Abstract
Purpose
Cyclin-dependent kinase (CDK) 4/6 inhibitors are becoming increasingly utilized in the setting of advanced, hormone receptor (HR+) positive breast cancer. Pre-clinical data suggests a potential synergy between radiation therapy (RT) and CDK4/6 inhibitors. We assessed clinical outcomes of patients treated at our institution with the use of CDK4/6 inhibitors and stereotactic radiation in the management of HR+ breast brain metastases.
Methods
A retrospective analysis of patients who received stereotactic radiotherapy for HR+ brain metastases within 6 months of CDK4/6 inhibitor administration was performed.
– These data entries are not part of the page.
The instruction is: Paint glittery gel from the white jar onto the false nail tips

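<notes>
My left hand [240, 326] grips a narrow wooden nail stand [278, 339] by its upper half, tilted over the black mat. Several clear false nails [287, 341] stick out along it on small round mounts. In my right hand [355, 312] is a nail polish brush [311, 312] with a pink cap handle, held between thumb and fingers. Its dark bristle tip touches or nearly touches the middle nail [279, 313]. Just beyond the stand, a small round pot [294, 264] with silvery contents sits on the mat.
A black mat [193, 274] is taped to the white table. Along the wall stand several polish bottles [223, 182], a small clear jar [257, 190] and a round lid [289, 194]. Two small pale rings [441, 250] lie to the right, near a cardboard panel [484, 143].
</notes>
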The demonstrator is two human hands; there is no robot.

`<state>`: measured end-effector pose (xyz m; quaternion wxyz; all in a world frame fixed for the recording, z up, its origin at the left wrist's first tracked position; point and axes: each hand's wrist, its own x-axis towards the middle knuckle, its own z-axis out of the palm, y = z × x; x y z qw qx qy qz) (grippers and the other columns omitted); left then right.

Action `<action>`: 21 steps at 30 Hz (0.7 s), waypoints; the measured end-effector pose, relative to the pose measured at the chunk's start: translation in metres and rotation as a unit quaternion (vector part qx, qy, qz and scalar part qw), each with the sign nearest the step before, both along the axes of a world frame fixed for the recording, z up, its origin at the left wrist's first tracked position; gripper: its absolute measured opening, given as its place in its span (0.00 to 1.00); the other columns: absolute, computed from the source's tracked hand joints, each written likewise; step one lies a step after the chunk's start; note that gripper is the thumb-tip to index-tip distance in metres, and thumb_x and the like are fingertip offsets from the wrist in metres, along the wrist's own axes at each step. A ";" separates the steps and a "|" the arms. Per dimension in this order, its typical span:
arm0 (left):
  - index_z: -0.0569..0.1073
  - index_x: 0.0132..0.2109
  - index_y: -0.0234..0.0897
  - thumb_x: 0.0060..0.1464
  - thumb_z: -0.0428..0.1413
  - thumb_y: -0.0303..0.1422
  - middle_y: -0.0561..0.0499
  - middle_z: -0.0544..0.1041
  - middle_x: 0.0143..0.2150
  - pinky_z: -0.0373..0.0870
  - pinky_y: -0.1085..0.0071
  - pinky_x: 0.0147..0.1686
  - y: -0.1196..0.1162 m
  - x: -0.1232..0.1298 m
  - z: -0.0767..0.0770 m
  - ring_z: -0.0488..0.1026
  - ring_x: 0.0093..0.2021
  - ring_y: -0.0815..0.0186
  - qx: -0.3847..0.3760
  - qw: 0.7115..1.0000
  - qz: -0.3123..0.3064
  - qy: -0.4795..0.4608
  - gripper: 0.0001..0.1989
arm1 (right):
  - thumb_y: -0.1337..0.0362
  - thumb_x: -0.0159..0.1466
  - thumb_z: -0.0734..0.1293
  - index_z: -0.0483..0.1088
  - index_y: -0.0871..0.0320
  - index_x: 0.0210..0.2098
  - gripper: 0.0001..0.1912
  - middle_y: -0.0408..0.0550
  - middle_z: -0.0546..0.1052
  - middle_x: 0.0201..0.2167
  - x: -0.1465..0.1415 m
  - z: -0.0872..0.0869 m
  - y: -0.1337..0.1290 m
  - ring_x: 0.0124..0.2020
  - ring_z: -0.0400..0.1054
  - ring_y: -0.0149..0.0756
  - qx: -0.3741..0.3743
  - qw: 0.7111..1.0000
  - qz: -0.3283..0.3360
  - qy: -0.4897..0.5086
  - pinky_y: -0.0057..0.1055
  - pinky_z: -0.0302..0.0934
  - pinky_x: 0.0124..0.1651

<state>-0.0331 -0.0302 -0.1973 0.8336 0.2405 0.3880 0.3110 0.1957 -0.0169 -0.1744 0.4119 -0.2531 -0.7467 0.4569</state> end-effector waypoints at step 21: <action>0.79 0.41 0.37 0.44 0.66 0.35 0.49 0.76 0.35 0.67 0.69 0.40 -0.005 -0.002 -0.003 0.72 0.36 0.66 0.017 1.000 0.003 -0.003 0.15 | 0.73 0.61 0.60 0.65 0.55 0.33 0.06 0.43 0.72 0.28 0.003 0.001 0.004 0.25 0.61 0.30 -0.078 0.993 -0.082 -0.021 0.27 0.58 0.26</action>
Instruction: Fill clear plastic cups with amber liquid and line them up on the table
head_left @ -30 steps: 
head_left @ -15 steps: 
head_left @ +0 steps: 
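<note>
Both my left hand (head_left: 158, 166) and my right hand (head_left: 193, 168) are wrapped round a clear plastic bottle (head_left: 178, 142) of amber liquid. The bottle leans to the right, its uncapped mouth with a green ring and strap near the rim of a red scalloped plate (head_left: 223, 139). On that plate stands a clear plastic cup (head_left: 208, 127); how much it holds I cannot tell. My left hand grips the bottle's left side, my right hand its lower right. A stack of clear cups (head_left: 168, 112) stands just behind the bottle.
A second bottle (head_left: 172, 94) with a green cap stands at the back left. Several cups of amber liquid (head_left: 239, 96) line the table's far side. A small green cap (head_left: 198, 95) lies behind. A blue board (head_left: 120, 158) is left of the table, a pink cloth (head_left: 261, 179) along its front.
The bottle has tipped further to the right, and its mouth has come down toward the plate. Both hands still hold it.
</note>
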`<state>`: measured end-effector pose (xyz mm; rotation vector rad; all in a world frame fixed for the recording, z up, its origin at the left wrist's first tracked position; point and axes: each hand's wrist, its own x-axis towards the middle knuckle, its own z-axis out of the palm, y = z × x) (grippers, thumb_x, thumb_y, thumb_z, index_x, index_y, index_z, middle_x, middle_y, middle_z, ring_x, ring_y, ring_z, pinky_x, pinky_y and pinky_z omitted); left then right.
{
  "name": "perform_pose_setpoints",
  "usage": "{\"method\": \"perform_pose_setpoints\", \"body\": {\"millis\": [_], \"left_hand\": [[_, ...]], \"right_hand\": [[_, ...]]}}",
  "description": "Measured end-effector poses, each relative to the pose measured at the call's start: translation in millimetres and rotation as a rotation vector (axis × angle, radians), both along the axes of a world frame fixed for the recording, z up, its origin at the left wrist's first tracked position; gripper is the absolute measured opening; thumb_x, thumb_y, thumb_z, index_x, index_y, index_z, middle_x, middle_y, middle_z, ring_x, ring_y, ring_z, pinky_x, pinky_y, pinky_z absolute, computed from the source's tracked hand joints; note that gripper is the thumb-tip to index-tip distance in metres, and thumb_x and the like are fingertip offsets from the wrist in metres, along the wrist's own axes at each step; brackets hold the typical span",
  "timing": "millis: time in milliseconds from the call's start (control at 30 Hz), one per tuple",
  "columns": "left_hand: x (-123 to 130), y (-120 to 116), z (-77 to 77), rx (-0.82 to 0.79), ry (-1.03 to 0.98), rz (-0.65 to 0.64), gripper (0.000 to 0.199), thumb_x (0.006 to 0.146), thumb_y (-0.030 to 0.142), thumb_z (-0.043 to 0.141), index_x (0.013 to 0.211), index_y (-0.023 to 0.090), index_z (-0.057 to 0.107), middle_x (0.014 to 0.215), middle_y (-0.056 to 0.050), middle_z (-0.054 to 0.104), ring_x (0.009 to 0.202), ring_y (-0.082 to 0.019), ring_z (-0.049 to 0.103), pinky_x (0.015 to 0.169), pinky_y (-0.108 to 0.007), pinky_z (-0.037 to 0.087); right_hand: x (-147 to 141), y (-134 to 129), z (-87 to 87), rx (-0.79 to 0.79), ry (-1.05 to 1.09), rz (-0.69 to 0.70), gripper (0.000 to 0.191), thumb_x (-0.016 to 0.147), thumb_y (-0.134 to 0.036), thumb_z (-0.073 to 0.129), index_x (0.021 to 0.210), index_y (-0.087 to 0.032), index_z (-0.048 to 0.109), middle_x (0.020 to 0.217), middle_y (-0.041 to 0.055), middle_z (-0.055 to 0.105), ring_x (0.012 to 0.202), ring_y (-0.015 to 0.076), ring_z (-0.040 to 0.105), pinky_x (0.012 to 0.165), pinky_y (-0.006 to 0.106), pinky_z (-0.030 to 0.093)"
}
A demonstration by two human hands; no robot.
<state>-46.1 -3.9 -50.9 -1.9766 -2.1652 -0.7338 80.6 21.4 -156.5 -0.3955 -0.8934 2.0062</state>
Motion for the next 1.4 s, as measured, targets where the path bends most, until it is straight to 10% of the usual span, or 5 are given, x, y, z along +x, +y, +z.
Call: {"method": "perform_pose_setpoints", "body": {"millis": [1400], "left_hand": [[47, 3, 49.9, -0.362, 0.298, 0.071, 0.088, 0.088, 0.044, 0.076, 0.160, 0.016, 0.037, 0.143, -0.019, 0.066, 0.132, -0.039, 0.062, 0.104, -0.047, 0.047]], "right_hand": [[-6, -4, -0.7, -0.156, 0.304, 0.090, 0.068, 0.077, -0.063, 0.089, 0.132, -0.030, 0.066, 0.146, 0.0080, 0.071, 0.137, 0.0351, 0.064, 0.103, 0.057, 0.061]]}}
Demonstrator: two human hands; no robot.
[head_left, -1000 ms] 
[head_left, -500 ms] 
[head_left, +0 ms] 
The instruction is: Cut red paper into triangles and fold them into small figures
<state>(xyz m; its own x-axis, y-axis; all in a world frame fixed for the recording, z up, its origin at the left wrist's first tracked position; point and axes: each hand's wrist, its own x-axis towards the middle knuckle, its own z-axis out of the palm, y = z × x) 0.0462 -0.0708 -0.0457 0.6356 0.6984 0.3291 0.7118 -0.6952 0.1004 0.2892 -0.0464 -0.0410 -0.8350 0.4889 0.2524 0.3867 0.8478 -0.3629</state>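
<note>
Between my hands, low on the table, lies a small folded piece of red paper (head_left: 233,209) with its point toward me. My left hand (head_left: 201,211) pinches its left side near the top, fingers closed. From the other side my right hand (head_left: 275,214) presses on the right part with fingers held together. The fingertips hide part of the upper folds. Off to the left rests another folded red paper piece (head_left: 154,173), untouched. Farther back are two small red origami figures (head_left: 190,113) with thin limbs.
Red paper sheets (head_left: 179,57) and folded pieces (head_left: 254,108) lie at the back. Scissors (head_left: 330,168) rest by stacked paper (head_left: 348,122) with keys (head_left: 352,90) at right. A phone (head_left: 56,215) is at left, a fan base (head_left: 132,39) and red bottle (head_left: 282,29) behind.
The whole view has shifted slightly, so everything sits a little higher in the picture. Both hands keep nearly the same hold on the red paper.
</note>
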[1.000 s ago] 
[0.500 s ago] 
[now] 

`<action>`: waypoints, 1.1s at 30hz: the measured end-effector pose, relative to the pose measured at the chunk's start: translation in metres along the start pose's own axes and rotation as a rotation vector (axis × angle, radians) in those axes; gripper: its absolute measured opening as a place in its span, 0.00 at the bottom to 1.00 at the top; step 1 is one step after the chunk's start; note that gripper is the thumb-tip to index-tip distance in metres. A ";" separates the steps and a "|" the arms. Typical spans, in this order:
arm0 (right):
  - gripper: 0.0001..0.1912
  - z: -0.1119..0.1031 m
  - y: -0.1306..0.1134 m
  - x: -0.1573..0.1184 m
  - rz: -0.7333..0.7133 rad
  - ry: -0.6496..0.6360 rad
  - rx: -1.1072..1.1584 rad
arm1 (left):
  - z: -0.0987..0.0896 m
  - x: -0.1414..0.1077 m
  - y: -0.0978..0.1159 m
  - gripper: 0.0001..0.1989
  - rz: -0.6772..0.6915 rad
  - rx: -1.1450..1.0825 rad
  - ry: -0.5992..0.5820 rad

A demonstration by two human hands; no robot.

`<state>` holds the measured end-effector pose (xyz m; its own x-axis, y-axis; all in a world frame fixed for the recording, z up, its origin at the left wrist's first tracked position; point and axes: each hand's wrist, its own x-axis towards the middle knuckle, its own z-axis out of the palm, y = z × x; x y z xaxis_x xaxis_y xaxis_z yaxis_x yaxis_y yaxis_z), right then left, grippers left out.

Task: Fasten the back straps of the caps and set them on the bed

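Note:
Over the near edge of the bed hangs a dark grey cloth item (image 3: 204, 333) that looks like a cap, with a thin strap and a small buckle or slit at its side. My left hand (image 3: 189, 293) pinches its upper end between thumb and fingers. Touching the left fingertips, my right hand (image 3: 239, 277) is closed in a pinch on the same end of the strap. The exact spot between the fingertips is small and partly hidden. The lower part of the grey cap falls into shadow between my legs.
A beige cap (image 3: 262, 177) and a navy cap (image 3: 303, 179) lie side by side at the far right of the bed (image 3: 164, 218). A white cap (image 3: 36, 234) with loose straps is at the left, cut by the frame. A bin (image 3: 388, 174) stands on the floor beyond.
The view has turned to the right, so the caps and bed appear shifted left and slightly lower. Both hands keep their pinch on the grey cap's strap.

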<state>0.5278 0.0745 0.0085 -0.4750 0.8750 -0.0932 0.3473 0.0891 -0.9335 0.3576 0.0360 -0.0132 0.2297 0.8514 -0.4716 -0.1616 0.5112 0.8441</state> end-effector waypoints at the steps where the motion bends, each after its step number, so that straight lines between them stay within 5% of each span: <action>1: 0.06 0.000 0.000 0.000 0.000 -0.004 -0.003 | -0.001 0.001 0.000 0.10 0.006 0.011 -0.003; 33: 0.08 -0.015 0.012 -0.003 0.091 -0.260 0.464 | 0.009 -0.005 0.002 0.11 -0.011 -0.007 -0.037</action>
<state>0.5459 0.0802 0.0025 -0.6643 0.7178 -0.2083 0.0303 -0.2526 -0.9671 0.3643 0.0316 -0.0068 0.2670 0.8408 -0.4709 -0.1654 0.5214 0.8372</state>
The primary endpoint was neurotoxicity during or after stereotactic radiation. Secondary endpoints were local brain control, distant brain control, and overall survival (OS).
Results
A total of 42 lesions treated with stereotactic radiation in 15 patients were identified. Patients received either palbociclib (n = 10; 67%) or abemaciclib (n = 5; 33%). RT was delivered concurrently, before, or after CDK4/6 inhibitors in 18 (43%), 9 (21%), and 15 (36%) lesions, respectively. Median follow-up following stereotactic radiation was 9 months. Two lesions (5%) developed radionecrosis, both of which received four prior RT courses to the affected lesion prior to onset of radionecrosis and subsequently managed with steroids and bevacizumab. Six- and 12-month local control of treated lesions was 88% and 88%, while 6- and 12-month distant brain control was 61% and 39%, respectively. Median OS was 36.7 months from the date of brain metastases diagnosis.
Conclusions
Stereotactic radiation to breast brain metastases was well tolerated alongside CDK4/6 inhibitors. Compared to historical data, brain metastases control rates are similar whereas survival appears prolonged.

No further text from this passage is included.